Die Ermittler haben die Bilanzen der Jahre 2019, 2020 und 2021 (Geschäftsjahr per Ende Juni) unter die Lupe genommen. Während der Klub in diesen drei Bilanzen zusammengerechnet auf einen Verlust von 337 Millionen Euro kommt, kommen die Ermittler auf ein Minus von 542 Millionen. Sagenhafte 205 Millionen Euro Unterschied.

Getrickst haben Agnelli und Co. vor allem bei Transfers. So hätten sie systematisch den Wert von Spielern künstlich aufgeblasen. Zudem gibt es noch ein «Blatt Papier, das es nicht geben dürfte». Dabei geht es um die Personalie Cristiano Ronaldo, der zwischen von 2018 bis 2021 unter Vertrag stand.

Die Akte «Prisma» liegt nun bei Giuseppe Chiné, dem Chefankläger der Turiner Staatsanwaltschaft. Er analysiert die Unterlagen Seite für Seite und entscheidet, wie es weitergeht.

Droht der Zwangsabstieg?

Sportlich hat der Knall in der Geschäftsleitung noch keine Konsequenzen. Das könnte sich bald ändern. Was passieren könnte, dürfte den Juve-Fans gar nicht gefallen. Denn die Situation erinnert an den Manipulationsskandal «Calciopoli» im Jahr 2006. Es drohen Bussen über Punktabzüge bis hin zum Zwangsabstieg. Juventus steht wieder am Abgrund.

Agnelli ist seit 2010 Präsident von Juventus. In dieser Zeit hat er den Klub wieder an die Spitze des italienischen Fussballs gebracht. Nur die Krönung, der Gewinn der Champions League, hat ihm dabei gefehlt.
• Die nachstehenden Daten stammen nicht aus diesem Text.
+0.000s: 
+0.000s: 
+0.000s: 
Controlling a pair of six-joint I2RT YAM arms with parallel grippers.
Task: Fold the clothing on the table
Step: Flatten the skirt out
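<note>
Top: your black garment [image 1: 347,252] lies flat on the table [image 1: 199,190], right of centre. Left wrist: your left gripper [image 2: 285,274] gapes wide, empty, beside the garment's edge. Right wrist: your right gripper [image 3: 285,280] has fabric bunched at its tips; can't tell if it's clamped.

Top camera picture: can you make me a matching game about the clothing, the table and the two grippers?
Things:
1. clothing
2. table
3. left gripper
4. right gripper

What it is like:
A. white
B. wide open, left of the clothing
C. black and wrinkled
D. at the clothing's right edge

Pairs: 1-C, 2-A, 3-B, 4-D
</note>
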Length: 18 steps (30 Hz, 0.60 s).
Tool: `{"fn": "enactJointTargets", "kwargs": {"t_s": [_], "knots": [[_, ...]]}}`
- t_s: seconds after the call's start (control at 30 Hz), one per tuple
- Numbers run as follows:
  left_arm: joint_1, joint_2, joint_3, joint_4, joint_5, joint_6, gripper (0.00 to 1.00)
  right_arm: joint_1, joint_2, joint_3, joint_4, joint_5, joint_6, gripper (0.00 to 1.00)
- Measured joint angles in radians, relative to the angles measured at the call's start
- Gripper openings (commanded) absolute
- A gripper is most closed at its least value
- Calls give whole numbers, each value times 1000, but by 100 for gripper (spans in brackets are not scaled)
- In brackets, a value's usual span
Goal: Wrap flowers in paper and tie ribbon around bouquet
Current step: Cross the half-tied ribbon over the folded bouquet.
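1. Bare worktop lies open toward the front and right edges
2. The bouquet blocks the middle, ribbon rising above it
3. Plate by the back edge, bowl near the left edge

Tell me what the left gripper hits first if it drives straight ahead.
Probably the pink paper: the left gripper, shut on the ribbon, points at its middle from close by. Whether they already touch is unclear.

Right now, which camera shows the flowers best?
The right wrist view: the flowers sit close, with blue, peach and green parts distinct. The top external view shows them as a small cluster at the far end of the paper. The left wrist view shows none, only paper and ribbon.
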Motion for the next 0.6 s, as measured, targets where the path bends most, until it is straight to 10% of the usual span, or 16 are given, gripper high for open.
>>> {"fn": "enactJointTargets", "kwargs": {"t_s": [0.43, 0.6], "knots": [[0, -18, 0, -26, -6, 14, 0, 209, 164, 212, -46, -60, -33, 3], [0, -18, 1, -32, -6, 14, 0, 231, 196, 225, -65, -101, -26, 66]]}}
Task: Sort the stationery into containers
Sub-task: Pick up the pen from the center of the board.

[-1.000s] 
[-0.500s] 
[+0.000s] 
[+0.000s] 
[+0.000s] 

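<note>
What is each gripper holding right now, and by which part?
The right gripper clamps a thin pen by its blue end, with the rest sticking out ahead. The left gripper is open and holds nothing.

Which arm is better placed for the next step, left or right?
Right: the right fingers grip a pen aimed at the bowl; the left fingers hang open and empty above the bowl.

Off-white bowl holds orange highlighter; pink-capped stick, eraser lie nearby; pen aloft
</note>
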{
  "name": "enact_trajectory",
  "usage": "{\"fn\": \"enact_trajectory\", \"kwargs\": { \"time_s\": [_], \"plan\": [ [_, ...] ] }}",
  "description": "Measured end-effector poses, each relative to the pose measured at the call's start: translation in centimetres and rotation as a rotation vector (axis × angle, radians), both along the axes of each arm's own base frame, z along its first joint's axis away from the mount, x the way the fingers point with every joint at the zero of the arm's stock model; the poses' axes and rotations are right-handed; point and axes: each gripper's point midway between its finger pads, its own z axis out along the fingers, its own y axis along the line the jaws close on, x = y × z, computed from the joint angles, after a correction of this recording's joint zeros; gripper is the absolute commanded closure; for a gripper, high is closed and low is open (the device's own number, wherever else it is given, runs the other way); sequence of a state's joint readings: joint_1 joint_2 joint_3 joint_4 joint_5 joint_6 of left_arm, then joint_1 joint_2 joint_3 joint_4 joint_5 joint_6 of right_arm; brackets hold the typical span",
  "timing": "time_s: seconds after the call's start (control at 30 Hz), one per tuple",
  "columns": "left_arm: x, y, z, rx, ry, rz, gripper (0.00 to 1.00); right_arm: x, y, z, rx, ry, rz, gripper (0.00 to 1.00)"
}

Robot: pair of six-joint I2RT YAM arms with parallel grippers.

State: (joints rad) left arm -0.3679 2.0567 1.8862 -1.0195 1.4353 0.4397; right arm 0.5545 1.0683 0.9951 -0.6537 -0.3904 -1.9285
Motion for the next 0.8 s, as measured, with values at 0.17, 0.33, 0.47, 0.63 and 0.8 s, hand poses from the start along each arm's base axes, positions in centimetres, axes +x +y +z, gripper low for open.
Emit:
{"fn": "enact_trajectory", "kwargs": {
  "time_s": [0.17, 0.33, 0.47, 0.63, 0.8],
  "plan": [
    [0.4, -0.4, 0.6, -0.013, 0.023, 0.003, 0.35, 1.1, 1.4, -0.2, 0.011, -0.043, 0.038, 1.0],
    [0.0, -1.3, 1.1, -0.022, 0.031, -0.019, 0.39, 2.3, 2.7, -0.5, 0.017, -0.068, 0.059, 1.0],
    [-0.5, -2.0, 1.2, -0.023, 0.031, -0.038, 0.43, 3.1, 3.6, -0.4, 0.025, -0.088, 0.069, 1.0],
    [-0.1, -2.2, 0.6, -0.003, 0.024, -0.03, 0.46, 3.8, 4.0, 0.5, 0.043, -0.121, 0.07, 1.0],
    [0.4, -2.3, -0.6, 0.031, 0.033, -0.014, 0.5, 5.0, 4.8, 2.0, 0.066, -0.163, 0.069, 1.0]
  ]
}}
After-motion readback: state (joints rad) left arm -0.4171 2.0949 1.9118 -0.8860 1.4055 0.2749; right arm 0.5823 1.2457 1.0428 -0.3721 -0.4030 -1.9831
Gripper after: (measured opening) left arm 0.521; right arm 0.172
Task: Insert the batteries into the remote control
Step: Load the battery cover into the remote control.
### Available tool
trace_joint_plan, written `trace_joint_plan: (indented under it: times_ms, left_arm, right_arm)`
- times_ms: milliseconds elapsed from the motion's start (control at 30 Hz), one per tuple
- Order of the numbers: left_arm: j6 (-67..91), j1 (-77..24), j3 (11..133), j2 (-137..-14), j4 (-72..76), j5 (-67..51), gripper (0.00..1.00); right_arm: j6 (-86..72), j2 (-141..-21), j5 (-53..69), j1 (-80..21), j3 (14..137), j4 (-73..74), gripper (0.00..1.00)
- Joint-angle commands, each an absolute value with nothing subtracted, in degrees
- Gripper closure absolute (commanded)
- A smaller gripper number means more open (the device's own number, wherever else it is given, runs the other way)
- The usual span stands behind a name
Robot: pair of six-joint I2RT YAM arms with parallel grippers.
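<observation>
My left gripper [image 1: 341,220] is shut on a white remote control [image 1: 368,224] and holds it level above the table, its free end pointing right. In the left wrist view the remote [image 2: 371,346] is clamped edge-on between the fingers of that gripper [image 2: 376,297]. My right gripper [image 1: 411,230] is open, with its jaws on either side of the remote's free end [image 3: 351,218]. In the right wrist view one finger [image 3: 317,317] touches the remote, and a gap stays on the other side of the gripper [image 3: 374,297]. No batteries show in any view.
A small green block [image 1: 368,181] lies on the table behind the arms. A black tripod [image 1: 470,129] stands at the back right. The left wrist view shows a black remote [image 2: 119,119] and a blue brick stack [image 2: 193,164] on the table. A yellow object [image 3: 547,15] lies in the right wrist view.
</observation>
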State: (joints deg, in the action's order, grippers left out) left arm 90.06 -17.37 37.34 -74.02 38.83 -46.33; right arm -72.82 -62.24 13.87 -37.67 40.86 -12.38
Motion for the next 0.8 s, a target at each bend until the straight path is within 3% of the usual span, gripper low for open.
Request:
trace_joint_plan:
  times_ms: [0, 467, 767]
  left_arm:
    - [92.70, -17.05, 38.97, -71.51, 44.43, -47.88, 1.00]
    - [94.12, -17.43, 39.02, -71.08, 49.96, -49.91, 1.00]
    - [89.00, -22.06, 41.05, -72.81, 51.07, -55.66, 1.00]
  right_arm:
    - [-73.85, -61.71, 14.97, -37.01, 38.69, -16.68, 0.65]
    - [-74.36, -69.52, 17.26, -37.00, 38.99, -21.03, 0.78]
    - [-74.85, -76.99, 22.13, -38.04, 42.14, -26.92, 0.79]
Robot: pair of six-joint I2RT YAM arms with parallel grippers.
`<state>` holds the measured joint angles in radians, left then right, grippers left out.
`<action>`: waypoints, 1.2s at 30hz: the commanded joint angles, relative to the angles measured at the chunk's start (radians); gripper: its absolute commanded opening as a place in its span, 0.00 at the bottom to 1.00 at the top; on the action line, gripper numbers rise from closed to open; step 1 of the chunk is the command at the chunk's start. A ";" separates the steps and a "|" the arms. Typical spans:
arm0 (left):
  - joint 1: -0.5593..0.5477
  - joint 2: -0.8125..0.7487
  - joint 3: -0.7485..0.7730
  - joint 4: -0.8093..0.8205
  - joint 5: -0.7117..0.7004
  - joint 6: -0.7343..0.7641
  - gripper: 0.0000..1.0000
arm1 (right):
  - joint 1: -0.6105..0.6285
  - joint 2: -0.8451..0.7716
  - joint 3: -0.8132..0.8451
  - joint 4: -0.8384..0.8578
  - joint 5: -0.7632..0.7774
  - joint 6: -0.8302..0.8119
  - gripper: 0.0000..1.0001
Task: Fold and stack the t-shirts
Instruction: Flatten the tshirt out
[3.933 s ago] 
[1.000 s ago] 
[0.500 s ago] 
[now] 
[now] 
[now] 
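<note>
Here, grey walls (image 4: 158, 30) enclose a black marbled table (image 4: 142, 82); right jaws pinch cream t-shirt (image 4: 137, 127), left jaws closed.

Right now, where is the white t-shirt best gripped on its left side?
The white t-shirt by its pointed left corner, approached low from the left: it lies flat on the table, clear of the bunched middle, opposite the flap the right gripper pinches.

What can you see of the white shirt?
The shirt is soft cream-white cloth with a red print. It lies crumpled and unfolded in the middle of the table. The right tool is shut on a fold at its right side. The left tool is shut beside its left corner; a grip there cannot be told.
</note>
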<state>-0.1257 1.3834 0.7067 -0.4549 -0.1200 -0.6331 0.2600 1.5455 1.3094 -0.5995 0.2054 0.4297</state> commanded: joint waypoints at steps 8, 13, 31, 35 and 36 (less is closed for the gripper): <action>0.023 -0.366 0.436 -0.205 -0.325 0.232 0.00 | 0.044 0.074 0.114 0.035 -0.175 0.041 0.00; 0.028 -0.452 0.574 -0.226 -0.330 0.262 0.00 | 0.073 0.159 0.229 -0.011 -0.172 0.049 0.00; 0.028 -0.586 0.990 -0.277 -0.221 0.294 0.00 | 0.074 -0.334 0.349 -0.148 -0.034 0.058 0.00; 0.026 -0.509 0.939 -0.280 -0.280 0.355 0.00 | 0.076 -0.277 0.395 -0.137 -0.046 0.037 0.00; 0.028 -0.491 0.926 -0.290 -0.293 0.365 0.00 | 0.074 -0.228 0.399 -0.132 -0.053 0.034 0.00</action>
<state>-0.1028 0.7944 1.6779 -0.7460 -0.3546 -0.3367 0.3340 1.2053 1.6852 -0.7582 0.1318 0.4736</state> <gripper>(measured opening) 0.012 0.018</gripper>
Zweimal scheiterte die «Alte Dame» im Final. Doch jetzt ziehen dunkle Wolken über die zwölf erfolgreichen Jahre auf. In den Worten von Agnelli: «Es ist eine heikle Situation für den Verein.»

Das Sagen im Klub hat nun Gianluca Ferrero. Das hat Exor, die Holdinggesellschaft der Familie Agnelli, die Juventus kontrolliert, am Dienstag entschieden. Ferrero ist nicht nur Mitaktionär von Exor, sondern von Beruf Steuerberater und Wirtschaftsprüfer. «Er ist die geeignetste Person für diese Position», schreibt die Holding. Die Kandidaten für die Neubesetzung des Verwaltungsrats will sie bis Mitte Dezember bekannt geben.